Kintoki, Akira Toriyama's Lost One-Shot - The Happy Android

It is no secret when we say that Akira Toriyama draws less and less. Since Dragon Ball ended, everything has been limited to little short stories of a volume or two. Removing Nekomajin, a kind of self-parody dragonbolera, the rest of the sleeves can be counted practically on the fingers of one hand. One of them is Kintoki, a one-shot or short story that the teacher published, back in the year 2000 in the Weekly Shonen Jump.

Kintoki, the boy with the golden eyes and the fortune teller who came from Venus

Kintoki is a manga that takes place at the time when Akira Toriyama began to change his drawing style. Go from the finest, pointy strokes to designs where curves are greatly softened, details are removed, and line thickness is increased. At first, it may seem that Toriyama has become a bit lazy, although the author has always said that Disney is one of his great influences, so in a way it could be considered a logical evolution according to his own aesthetic canons.
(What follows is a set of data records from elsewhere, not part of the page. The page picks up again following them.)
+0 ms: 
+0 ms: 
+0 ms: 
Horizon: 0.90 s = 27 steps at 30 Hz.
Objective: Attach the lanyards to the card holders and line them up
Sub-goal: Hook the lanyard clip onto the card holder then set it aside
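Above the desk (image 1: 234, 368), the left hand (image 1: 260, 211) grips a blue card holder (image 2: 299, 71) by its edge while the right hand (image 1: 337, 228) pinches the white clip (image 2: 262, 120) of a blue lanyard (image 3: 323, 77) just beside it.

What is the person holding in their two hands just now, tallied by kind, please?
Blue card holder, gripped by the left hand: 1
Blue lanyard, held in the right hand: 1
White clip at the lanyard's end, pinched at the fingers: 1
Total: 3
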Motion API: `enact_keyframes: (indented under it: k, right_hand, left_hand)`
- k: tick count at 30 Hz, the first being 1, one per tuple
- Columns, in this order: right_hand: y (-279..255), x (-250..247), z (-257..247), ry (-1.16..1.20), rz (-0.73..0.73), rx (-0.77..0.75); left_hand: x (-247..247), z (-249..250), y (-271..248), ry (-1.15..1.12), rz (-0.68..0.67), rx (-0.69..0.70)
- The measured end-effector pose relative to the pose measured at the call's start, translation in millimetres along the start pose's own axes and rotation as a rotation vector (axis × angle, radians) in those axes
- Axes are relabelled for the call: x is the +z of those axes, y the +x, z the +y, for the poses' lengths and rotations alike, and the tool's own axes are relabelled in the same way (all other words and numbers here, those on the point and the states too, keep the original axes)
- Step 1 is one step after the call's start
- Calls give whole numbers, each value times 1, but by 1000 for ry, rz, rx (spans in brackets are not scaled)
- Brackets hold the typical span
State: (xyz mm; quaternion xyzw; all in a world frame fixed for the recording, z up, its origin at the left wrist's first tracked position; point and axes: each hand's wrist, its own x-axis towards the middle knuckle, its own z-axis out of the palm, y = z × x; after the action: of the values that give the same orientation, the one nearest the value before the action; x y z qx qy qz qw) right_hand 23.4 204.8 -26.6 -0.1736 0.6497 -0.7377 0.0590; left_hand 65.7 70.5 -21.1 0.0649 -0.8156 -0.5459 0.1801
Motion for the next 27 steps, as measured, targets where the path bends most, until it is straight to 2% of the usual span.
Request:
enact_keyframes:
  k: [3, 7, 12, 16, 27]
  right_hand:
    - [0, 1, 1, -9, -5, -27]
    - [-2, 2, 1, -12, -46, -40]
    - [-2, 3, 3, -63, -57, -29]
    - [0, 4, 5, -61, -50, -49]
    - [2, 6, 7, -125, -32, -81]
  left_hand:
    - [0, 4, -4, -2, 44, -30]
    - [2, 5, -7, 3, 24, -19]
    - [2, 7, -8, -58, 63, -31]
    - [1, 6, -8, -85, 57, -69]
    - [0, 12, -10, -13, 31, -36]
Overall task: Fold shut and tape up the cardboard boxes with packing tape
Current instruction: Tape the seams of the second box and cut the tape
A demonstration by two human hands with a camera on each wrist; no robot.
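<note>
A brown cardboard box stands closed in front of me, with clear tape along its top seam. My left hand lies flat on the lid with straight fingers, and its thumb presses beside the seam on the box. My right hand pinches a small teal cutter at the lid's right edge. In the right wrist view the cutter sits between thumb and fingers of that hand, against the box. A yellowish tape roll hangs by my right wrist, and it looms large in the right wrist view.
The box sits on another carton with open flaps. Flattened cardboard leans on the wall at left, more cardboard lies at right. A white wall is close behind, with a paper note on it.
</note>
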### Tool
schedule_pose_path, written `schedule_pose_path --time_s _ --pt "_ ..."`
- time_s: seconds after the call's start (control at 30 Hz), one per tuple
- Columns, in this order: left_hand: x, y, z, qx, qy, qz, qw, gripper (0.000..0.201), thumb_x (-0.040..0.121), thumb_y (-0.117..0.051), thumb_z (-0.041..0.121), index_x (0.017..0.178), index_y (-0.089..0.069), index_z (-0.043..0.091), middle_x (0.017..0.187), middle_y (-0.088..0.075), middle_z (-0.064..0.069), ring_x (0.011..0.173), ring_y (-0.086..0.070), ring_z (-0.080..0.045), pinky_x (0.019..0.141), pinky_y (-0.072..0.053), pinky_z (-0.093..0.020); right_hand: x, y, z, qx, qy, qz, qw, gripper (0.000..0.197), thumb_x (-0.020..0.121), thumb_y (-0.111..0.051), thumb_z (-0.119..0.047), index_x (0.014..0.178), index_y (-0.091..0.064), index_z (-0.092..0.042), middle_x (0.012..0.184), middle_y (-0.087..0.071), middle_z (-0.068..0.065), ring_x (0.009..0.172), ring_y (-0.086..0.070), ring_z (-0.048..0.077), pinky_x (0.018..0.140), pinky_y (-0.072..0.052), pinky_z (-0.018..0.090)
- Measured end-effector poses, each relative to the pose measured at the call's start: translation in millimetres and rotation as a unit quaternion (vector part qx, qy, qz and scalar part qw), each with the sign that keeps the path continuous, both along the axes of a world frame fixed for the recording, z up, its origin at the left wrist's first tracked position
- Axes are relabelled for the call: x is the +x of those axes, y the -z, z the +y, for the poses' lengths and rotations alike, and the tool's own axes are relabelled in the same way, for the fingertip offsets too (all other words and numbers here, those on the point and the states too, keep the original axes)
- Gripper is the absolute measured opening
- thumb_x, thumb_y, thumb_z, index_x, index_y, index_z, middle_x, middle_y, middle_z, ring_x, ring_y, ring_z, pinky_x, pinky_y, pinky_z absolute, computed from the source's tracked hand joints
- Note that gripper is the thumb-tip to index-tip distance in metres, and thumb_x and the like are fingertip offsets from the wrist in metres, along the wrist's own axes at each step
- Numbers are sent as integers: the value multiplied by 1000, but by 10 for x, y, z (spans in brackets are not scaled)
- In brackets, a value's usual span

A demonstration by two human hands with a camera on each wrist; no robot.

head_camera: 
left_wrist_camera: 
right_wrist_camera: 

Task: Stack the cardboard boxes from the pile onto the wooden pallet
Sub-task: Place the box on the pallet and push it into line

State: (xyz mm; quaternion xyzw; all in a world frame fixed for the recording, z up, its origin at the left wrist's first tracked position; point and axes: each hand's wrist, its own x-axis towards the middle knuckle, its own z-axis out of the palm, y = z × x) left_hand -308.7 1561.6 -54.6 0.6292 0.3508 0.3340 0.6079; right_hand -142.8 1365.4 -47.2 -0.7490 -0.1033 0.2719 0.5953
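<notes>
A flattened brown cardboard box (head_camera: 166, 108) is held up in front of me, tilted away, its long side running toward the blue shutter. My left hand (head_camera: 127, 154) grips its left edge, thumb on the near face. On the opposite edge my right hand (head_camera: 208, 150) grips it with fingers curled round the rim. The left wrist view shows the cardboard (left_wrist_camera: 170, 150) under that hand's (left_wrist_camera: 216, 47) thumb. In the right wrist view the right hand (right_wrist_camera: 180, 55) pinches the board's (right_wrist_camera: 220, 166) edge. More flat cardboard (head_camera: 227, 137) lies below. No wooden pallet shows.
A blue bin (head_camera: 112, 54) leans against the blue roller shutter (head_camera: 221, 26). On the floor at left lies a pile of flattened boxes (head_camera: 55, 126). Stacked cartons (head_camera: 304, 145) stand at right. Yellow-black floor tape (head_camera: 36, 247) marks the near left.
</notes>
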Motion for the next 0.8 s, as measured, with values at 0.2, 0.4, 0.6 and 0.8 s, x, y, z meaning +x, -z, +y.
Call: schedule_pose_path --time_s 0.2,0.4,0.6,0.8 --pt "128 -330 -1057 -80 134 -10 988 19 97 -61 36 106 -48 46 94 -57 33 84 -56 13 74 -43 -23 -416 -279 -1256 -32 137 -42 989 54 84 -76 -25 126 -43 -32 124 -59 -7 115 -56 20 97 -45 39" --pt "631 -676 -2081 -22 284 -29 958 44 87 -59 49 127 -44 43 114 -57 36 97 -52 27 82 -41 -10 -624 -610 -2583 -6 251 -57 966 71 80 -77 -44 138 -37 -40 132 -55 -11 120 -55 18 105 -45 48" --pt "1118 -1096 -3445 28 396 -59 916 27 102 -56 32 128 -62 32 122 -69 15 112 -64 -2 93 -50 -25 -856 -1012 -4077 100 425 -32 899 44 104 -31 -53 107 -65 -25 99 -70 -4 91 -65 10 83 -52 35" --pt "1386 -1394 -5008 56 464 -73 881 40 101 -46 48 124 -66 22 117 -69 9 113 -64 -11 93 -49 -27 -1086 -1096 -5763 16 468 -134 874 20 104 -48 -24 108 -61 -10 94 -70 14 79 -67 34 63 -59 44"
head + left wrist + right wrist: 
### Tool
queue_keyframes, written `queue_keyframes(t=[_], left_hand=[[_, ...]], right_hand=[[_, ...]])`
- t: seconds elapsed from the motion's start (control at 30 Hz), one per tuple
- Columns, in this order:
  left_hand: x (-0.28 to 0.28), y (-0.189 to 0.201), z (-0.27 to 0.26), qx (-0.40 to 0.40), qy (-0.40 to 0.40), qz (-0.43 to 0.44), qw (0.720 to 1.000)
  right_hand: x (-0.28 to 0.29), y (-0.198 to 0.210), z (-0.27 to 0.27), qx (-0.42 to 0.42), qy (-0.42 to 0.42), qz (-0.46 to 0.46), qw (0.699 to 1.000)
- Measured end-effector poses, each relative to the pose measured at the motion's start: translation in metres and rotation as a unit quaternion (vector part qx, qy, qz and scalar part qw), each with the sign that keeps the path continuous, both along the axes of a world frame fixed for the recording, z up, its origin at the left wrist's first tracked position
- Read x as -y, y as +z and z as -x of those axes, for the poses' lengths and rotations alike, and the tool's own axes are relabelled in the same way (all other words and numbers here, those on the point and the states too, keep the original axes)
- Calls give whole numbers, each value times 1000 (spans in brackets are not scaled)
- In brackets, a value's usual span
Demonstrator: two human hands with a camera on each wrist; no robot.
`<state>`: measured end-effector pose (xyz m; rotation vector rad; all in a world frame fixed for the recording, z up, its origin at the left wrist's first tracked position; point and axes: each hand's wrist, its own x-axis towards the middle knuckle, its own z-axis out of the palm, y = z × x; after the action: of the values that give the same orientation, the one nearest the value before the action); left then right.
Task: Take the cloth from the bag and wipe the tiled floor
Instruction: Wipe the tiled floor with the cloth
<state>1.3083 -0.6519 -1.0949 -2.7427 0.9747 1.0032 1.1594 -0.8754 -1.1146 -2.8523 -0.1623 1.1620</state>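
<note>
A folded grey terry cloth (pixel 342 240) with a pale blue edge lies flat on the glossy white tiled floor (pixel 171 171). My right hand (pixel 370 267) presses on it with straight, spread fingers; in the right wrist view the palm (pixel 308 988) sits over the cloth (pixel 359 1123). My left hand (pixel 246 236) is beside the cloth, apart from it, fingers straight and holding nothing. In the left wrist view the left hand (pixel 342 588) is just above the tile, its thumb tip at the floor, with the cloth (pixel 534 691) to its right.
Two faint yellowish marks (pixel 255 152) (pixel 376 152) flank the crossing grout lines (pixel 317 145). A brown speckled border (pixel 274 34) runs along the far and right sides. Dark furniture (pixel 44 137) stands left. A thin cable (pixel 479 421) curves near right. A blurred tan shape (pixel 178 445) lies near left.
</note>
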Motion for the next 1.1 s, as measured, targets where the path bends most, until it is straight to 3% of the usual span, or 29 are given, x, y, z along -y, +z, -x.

But leaving this aside, the manga as such, bears the hallmark of the house everywhere. Toriyama at its best. And this also do not believe that it has to be something good - or bad - necessarily.

I've seen this before somewhere ...

Kintoki is the typical short story of Akira Toriyama. For this it has all the necessary elements. On the one hand, we have Toki, a boy from the defunct Aurumoculi clan. On the other, we have Merulusa, a native of Venus. It turns out that the girl gets into trouble, but Toki appears to give her a hand, and voila, we already have Goku and Bulma Toki and Merusula ready to live a fun adventure full of humor and a bit of martial arts.

Akira Toriyama, that great storyteller ...

The design of the characters and the setting have some reminiscences of Dragon Quest, although the protagonist, Toki, reminds me more of a kind of Son Gohan in Super Saiyan 2 with the eyebrows of Super Saiyan 3. Another curious fact regarding the design of characters is the inclusion of a character with a more than reasonable resemblance to a certain Red Ribbon Doctor.

The man on the right reminds me of someone ...

In the scarce 30 pages that this short story lasts, we can even see a small fight scene, where we appreciate the art that Akira Toriyama has to choreograph fights and use very dynamic planes and perspectives. He does not know anything fucked up.

In short, a harmless story that leads nowhere, mainly because of its short duration, but that is fun and has all the ingredients for mangaka fans to quench their thirst for new material, at least for a while.

The most effective way to enter the scene: showing up at the last minute and putting on a mean face

After this Kintoki, and Nekomajin, the author has just drawn many more manga. We have Sand Land, Cross Epoch, Jiya and the most recent Jako, the latter from 2013. It seems that now he prefers to dedicate himself to writing scripts for Dragon Ball and little else. Kintoki, however, is so open-ended that it invites a continuation, and it could be a story that would really be worth learning more about.

Quietly it could have become another Dragon Ball, if Toriyama was 30 years younger and was not already up to the very pace of work of publishers and mangakas in Japan.